SUPPLIED MATERIAL:
———

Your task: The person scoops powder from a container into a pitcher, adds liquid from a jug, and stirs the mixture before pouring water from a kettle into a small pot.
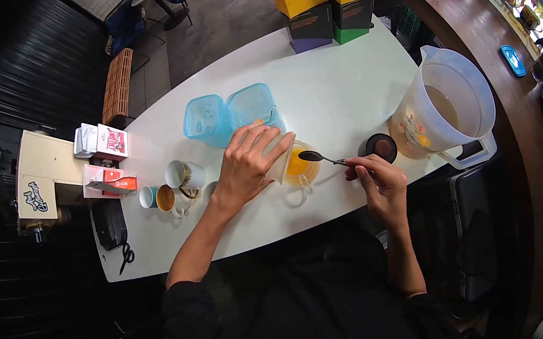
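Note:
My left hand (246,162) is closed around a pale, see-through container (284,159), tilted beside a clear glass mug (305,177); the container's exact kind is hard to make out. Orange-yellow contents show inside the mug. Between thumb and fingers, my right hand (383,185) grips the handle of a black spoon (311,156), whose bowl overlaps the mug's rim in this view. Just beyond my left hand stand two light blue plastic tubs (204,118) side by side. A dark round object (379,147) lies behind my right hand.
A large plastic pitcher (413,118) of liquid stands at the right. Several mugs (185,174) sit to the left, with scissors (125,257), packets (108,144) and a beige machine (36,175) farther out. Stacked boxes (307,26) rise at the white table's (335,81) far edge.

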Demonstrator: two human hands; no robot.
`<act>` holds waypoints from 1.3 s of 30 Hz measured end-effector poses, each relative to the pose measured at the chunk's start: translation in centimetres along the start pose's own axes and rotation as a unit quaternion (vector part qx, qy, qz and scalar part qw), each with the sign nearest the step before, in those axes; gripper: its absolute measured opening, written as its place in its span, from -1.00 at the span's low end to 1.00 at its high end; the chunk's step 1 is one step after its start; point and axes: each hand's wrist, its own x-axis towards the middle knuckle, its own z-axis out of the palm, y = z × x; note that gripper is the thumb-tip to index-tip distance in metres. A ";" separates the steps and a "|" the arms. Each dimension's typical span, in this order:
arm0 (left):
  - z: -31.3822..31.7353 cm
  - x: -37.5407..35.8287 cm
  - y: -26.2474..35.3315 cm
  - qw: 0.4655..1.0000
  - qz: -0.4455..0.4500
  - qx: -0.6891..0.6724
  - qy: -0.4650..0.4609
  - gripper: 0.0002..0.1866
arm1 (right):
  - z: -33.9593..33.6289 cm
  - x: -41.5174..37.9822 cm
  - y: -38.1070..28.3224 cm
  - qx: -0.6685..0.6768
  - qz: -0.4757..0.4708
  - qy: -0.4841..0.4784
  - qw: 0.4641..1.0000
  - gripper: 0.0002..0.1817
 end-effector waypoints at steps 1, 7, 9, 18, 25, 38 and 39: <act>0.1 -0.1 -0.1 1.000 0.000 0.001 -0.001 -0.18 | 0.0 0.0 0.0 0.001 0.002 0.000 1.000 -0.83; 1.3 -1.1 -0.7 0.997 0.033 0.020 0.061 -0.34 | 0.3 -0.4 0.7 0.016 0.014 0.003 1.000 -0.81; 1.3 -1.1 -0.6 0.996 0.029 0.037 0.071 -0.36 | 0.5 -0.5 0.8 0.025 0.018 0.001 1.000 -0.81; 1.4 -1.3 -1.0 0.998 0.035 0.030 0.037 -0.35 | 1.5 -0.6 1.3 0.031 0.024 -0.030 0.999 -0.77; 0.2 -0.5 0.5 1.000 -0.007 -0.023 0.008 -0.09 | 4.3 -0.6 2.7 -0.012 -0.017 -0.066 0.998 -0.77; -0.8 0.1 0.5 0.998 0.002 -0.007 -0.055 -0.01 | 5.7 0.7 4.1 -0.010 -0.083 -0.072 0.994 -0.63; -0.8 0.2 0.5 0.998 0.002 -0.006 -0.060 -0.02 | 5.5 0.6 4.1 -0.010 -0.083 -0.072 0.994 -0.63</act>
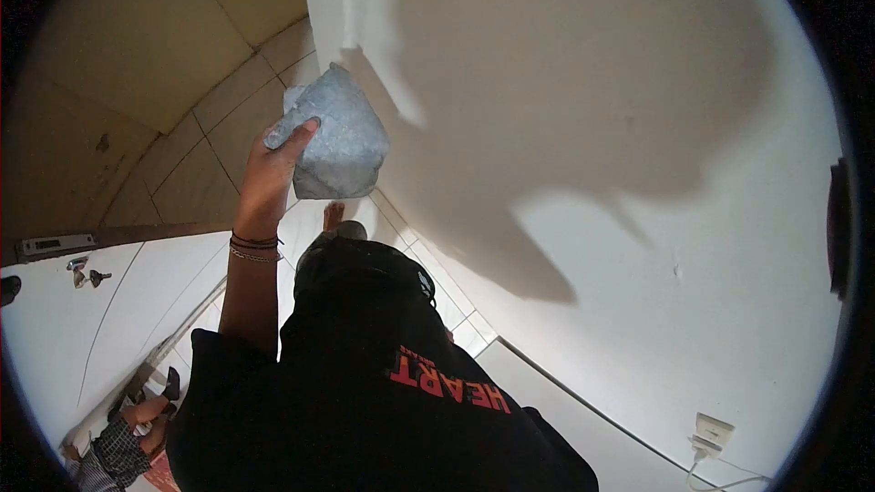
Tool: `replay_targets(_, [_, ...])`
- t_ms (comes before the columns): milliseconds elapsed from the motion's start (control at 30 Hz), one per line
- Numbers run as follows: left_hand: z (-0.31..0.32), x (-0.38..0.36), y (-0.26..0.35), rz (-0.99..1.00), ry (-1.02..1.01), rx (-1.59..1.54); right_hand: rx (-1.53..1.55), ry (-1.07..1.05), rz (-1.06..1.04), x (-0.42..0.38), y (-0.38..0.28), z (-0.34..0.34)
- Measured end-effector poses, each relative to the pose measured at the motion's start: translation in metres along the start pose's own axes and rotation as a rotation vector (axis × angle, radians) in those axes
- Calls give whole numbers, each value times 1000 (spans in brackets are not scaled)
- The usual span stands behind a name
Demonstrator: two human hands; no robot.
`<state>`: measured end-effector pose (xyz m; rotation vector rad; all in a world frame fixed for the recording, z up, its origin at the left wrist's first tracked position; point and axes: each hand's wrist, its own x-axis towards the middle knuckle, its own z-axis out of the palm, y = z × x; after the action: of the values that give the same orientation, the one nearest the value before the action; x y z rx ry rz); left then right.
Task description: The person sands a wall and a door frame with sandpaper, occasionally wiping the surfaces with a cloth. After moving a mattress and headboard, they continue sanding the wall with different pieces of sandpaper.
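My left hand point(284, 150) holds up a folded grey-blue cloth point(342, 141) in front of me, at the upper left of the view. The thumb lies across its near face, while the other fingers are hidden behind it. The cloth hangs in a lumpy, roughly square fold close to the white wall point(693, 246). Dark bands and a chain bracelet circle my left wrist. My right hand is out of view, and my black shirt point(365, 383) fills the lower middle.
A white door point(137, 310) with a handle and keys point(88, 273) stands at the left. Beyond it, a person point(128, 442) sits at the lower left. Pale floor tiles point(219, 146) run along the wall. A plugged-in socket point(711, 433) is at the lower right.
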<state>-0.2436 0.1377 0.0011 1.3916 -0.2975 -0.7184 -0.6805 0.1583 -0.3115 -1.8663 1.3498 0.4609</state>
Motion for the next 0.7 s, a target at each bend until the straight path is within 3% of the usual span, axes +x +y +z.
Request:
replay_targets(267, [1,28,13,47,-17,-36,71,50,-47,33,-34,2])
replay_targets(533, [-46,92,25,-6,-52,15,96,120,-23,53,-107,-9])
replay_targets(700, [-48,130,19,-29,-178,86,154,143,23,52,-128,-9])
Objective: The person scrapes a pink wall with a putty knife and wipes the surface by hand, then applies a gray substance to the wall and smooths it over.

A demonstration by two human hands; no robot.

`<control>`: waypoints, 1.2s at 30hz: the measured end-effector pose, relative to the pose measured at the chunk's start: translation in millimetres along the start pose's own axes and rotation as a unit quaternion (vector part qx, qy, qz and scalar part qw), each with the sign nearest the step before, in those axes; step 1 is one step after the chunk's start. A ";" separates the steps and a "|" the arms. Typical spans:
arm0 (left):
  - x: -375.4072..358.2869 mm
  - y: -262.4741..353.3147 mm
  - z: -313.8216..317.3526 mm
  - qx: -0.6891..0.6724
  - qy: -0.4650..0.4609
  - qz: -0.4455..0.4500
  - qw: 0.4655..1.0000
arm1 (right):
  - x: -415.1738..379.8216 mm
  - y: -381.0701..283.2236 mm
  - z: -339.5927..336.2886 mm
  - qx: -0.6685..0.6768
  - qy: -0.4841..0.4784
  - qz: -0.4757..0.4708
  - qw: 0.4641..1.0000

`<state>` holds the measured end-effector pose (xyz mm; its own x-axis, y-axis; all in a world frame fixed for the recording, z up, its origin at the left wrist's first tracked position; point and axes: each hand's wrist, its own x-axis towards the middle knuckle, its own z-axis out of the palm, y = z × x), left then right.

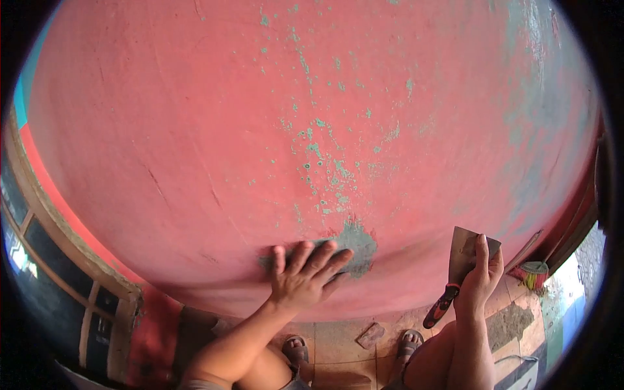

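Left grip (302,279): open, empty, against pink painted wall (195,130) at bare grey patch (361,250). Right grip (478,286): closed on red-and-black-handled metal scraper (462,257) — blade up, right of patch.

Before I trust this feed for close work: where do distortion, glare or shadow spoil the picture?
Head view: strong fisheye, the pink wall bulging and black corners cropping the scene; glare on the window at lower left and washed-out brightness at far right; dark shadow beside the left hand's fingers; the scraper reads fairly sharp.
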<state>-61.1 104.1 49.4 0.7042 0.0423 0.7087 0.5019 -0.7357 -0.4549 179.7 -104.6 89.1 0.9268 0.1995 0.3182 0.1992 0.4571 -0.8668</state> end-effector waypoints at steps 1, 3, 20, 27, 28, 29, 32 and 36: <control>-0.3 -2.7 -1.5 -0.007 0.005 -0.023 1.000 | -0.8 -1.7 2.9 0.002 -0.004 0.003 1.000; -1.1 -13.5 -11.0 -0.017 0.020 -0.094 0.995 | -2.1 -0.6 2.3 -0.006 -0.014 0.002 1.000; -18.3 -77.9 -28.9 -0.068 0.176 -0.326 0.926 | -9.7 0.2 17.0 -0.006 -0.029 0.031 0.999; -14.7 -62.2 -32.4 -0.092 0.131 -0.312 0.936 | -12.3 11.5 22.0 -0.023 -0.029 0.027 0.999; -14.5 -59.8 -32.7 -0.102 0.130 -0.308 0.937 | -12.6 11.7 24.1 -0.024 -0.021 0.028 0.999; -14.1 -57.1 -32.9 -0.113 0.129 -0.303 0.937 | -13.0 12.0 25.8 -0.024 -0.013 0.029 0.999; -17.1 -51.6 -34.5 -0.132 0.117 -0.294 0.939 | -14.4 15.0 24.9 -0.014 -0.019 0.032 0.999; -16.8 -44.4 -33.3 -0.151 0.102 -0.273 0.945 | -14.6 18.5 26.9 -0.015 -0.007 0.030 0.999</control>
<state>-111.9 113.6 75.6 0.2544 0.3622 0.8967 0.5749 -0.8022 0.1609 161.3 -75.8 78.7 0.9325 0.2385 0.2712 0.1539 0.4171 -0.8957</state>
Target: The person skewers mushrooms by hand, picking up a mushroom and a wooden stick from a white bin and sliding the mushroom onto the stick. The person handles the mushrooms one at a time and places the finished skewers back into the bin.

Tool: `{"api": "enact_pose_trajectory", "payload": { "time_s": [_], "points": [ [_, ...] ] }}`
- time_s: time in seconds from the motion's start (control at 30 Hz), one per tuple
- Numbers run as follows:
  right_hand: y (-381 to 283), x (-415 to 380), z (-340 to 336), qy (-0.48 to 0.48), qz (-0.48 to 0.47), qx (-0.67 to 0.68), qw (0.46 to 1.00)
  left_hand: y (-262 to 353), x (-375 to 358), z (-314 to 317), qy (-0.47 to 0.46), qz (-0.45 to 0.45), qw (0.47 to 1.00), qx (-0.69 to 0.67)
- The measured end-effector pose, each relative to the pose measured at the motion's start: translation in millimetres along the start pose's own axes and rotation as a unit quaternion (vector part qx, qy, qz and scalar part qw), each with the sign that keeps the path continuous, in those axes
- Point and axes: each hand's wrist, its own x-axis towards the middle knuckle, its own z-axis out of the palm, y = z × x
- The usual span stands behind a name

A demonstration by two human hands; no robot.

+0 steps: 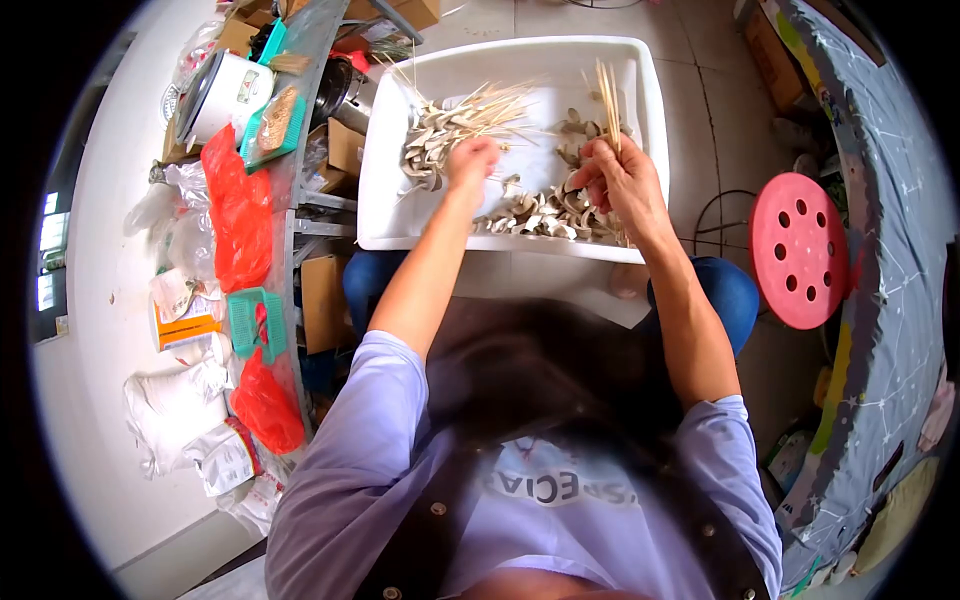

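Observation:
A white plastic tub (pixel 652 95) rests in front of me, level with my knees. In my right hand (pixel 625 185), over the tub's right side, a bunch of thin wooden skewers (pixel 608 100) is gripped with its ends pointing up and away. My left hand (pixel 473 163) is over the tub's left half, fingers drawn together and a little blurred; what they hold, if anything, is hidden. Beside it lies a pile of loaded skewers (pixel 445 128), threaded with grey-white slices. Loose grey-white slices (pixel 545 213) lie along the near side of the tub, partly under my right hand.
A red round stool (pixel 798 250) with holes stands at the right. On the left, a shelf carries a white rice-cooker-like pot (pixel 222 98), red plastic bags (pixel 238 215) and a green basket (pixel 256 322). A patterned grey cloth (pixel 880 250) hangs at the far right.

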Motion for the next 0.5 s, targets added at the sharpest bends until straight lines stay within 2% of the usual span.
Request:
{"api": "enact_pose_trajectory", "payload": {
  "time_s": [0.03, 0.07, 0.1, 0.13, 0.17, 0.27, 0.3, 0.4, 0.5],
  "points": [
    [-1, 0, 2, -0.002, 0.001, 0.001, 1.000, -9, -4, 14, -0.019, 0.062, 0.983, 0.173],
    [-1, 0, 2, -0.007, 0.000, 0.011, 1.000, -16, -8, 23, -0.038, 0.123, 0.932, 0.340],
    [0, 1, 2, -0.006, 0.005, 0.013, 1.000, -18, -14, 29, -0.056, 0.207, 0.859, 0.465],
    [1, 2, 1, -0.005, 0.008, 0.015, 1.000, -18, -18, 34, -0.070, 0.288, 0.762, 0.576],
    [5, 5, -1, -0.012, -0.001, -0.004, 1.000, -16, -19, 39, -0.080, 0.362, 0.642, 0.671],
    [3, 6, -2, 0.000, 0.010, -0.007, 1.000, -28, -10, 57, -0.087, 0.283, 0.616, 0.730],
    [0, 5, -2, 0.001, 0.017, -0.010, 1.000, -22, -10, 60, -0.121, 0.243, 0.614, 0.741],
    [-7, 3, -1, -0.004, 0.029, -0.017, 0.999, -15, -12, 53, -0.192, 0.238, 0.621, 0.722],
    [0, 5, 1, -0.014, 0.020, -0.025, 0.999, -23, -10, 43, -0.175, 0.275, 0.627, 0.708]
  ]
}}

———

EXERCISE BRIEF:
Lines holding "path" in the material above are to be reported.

WORKED SOLUTION:
Motion for the next 0.7 s, a target at each bend until the straight path is within 3% of the usual span, axes +x +y +z.
- The measured end-effector pose, each relative to the pose measured at the motion's start: translation in millimetres along the start pose's own axes and rotation as a unit quaternion (vector part qx, qy, qz and scalar part qw), each with the sign that keeps the path continuous, in those axes

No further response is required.